### About this task
Would you repeat each of the lines below exactly?

### Input data
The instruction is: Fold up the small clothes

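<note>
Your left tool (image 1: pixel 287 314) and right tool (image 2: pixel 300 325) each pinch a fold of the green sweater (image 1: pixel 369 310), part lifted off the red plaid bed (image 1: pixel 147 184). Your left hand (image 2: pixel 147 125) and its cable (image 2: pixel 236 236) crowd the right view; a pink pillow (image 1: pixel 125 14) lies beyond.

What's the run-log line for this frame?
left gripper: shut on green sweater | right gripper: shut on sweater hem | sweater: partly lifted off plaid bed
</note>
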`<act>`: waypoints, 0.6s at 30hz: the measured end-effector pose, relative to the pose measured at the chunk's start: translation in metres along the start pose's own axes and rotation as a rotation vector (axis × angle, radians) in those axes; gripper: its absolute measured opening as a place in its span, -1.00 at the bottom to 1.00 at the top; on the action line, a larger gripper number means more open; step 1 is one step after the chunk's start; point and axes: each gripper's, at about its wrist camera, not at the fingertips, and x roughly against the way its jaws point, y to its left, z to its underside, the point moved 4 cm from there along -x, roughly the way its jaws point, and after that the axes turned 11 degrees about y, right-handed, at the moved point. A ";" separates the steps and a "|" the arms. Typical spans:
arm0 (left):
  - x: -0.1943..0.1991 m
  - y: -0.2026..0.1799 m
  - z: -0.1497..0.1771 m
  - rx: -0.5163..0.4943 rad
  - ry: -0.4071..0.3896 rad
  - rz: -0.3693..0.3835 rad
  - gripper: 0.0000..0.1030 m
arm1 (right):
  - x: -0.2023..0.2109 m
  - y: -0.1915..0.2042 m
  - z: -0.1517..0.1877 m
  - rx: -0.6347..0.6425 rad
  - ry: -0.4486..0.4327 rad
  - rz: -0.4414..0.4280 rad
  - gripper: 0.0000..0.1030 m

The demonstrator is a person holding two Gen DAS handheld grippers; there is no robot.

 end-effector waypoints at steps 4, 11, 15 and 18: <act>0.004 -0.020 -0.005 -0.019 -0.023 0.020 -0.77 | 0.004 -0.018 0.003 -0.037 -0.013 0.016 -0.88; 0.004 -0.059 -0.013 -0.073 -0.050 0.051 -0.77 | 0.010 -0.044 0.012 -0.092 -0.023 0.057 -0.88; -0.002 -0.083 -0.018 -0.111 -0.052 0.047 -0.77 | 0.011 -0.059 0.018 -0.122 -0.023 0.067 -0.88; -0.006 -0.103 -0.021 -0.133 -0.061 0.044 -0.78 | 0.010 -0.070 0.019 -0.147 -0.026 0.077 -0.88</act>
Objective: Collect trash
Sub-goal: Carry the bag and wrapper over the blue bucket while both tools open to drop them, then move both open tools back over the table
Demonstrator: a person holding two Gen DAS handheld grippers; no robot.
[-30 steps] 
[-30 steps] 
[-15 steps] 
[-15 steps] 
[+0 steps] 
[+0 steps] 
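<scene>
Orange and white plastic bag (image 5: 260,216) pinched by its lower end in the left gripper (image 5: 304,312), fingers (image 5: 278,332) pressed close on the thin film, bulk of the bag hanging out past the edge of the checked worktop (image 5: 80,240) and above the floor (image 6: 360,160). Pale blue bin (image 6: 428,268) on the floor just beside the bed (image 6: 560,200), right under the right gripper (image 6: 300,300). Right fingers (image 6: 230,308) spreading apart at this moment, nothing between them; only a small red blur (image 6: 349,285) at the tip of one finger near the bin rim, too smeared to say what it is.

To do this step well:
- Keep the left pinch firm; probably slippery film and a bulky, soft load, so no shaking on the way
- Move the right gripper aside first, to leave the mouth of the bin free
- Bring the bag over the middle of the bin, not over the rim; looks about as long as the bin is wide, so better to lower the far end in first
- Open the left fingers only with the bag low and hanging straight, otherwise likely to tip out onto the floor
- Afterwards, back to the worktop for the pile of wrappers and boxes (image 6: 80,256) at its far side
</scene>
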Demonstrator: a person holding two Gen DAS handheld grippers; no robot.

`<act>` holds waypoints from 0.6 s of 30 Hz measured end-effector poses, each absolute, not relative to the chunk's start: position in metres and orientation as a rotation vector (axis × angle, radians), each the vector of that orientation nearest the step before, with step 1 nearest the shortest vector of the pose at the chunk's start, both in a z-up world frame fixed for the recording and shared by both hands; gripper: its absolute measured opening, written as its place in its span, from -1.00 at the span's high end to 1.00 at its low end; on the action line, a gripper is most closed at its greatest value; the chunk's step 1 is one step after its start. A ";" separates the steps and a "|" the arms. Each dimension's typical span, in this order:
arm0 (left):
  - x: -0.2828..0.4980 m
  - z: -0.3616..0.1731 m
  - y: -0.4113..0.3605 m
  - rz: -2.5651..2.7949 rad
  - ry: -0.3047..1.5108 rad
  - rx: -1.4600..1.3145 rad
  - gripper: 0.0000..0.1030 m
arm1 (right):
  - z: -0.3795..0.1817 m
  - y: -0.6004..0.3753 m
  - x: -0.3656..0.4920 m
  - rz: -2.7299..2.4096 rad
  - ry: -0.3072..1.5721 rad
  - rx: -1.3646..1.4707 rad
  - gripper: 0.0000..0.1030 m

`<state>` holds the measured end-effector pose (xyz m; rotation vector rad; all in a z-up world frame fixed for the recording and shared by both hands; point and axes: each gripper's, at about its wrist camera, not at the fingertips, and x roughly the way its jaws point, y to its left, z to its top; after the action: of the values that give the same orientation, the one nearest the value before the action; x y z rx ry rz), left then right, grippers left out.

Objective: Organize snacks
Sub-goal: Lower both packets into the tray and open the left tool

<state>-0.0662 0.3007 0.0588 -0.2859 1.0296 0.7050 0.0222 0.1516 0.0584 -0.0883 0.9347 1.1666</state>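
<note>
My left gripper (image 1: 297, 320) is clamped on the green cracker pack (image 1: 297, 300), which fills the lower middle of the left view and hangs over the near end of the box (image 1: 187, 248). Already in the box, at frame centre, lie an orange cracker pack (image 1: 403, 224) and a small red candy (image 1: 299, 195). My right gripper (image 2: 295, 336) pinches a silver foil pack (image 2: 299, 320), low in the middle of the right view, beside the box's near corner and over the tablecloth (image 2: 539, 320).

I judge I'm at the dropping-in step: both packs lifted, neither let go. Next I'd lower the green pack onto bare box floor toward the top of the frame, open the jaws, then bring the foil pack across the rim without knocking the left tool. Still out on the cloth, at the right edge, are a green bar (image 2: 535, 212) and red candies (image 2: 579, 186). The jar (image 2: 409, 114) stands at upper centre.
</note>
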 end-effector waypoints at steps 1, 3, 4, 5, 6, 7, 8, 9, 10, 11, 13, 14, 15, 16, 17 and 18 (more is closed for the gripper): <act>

### Written response
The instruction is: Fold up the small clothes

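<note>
Your left tool (image 1: pixel 287 314) and right tool (image 2: pixel 300 325) each pinch a fold of the green sweater (image 1: pixel 369 310), part lifted off the red plaid bed (image 1: pixel 147 184). Your left hand (image 2: pixel 147 125) and its cable (image 2: pixel 236 236) crowd the right view; a pink pillow (image 1: pixel 125 14) lies beyond.

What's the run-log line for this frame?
left gripper: shut on green sweater | right gripper: shut on sweater hem | sweater: partly lifted off plaid bed
</note>
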`<act>`: waypoints, 0.6s at 30hz: the measured end-effector pose, relative to the pose measured at the chunk's start: translation in metres along the start pose's own axes and rotation as a rotation vector (axis × angle, radians) in those axes; gripper: its absolute measured opening as a place in its span, -1.00 at the bottom to 1.00 at the top; on the action line, a larger gripper number means more open; step 1 is one step after the chunk's start; point and axes: each gripper's, at about its wrist camera, not at the fingertips, and x roughly against the way its jaws point, y to its left, z to its underside, the point moved 4 cm from there along -x, roughly the way its jaws point, and after that the axes turned 11 degrees about y, right-handed, at the moved point. A ";" separates the steps and a "|" the arms. Typical spans:
arm0 (left):
  - x: -0.1943..0.1991 m
  - y: -0.2026..0.1799 m
  - z: -0.1497..0.1771 m
  - rx: -0.5163..0.4943 rad
  - ry: -0.4071..0.3896 rad
  - rz: -0.3693..0.3835 rad
  - gripper: 0.0000..0.1030 m
arm1 (right):
  - x: -0.2023..0.2109 m
  - y: -0.1915..0.2042 m
  - z: -0.1517..0.1877 m
  - rx: -0.6347..0.6425 rad
  - ry: -0.4486..0.4327 rad
  - rz: -0.4414..0.4280 rad
  - gripper: 0.0000..0.1030 m

The demonstrator is a person holding two Gen DAS handheld grippers; there is no robot.

 end-effector waypoints at steps 4, 11, 15 and 18: <act>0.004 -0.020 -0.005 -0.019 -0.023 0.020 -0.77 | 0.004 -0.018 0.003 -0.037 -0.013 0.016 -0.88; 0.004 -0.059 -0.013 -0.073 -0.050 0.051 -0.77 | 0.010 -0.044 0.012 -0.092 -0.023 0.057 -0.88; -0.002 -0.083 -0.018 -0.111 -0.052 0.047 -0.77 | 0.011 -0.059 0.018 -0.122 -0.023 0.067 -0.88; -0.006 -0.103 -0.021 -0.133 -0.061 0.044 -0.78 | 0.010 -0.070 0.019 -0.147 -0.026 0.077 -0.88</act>
Objective: Collect trash
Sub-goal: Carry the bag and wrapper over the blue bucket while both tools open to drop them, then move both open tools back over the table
Demonstrator: a person holding two Gen DAS handheld grippers; no robot.
[-30 steps] 
[-30 steps] 
[-15 steps] 
[-15 steps] 
[+0 steps] 
[+0 steps] 
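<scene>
Orange and white plastic bag (image 5: 260,216) pinched by its lower end in the left gripper (image 5: 304,312), fingers (image 5: 278,332) pressed close on the thin film, bulk of the bag hanging out past the edge of the checked worktop (image 5: 80,240) and above the floor (image 6: 360,160). Pale blue bin (image 6: 428,268) on the floor just beside the bed (image 6: 560,200), right under the right gripper (image 6: 300,300). Right fingers (image 6: 230,308) spreading apart at this moment, nothing between them; only a small red blur (image 6: 349,285) at the tip of one finger near the bin rim, too smeared to say what it is.

To do this step well:
- Keep the left pinch firm; probably slippery film and a bulky, soft load, so no shaking on the way
- Move the right gripper aside first, to leave the mouth of the bin free
- Bring the bag over the middle of the bin, not over the rim; looks about as long as the bin is wide, so better to lower the far end in first
- Open the left fingers only with the bag low and hanging straight, otherwise likely to tip out onto the floor
- Afterwards, back to the worktop for the pile of wrappers and boxes (image 6: 80,256) at its far side
</scene>
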Demonstrator: a person holding two Gen DAS handheld grippers; no robot.

`<act>` holds waypoints from 0.6 s of 30 Hz measured end-effector poses, each absolute, not relative to the chunk's start: position in metres and orientation as a rotation vector (axis × angle, radians), each the vector of that orientation nearest the step before, with step 1 nearest the shortest vector of the pose at the chunk's start, both in a z-up world frame fixed for the recording and shared by both hands; gripper: its absolute measured opening, written as its place in its span, from -1.00 at the span's high end to 1.00 at its low end; on the action line, a gripper is most closed at its greatest value; the chunk's step 1 is one step after its start. A ";" separates the steps and a "|" the arms. Each dimension's typical span, in this order:
arm0 (left):
  - x: -0.2828..0.4980 m
  - z: -0.3616..0.1731 m
  - y: -0.4113..0.3605 m
  - rz: -2.5651..2.7949 rad
  - ry: -0.3047..1.5108 rad
  - rx: -1.4600..1.3145 rad
  - gripper: 0.0000..0.1030 m
arm1 (right):
  - z: -0.3795..0.1817 m
  - y: -0.6004..0.3753 m
  - x: -0.3656..0.4920 m
  - rz: -2.7299..2.4096 rad
  - ry: -0.3072..1.5721 rad
  - rx: -1.3646..1.4707 rad
  - gripper: 0.0000..0.1030 m

`<state>` holds the measured end-effector pose (xyz m; rotation vector rad; all in a z-up world frame fixed for the recording and shared by both hands; point and axes: each gripper's, at about its wrist camera, not at the fingertips, and x roughly the way its jaws point, y to its left, z to its top; after the action: of the values that give the same orientation, the one nearest the value before the action; x y z rx ry rz), left then right, grippers left out.

Objective: Organize snacks
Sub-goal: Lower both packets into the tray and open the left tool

<state>-0.0662 0.3007 0.0588 -0.2859 1.0296 0.7050 0.0222 0.1516 0.0584 -0.0883 0.9347 1.1666</state>
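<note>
My left gripper (image 1: 297, 320) is clamped on the green cracker pack (image 1: 297, 300), which fills the lower middle of the left view and hangs over the near end of the box (image 1: 187, 248). Already in the box, at frame centre, lie an orange cracker pack (image 1: 403, 224) and a small red candy (image 1: 299, 195). My right gripper (image 2: 295, 336) pinches a silver foil pack (image 2: 299, 320), low in the middle of the right view, beside the box's near corner and over the tablecloth (image 2: 539, 320).

I judge I'm at the dropping-in step: both packs lifted, neither let go. Next I'd lower the green pack onto bare box floor toward the top of the frame, open the jaws, then bring the foil pack across the rim without knocking the left tool. Still out on the cloth, at the right edge, are a green bar (image 2: 535, 212) and red candies (image 2: 579, 186). The jar (image 2: 409, 114) stands at upper centre.
</note>
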 end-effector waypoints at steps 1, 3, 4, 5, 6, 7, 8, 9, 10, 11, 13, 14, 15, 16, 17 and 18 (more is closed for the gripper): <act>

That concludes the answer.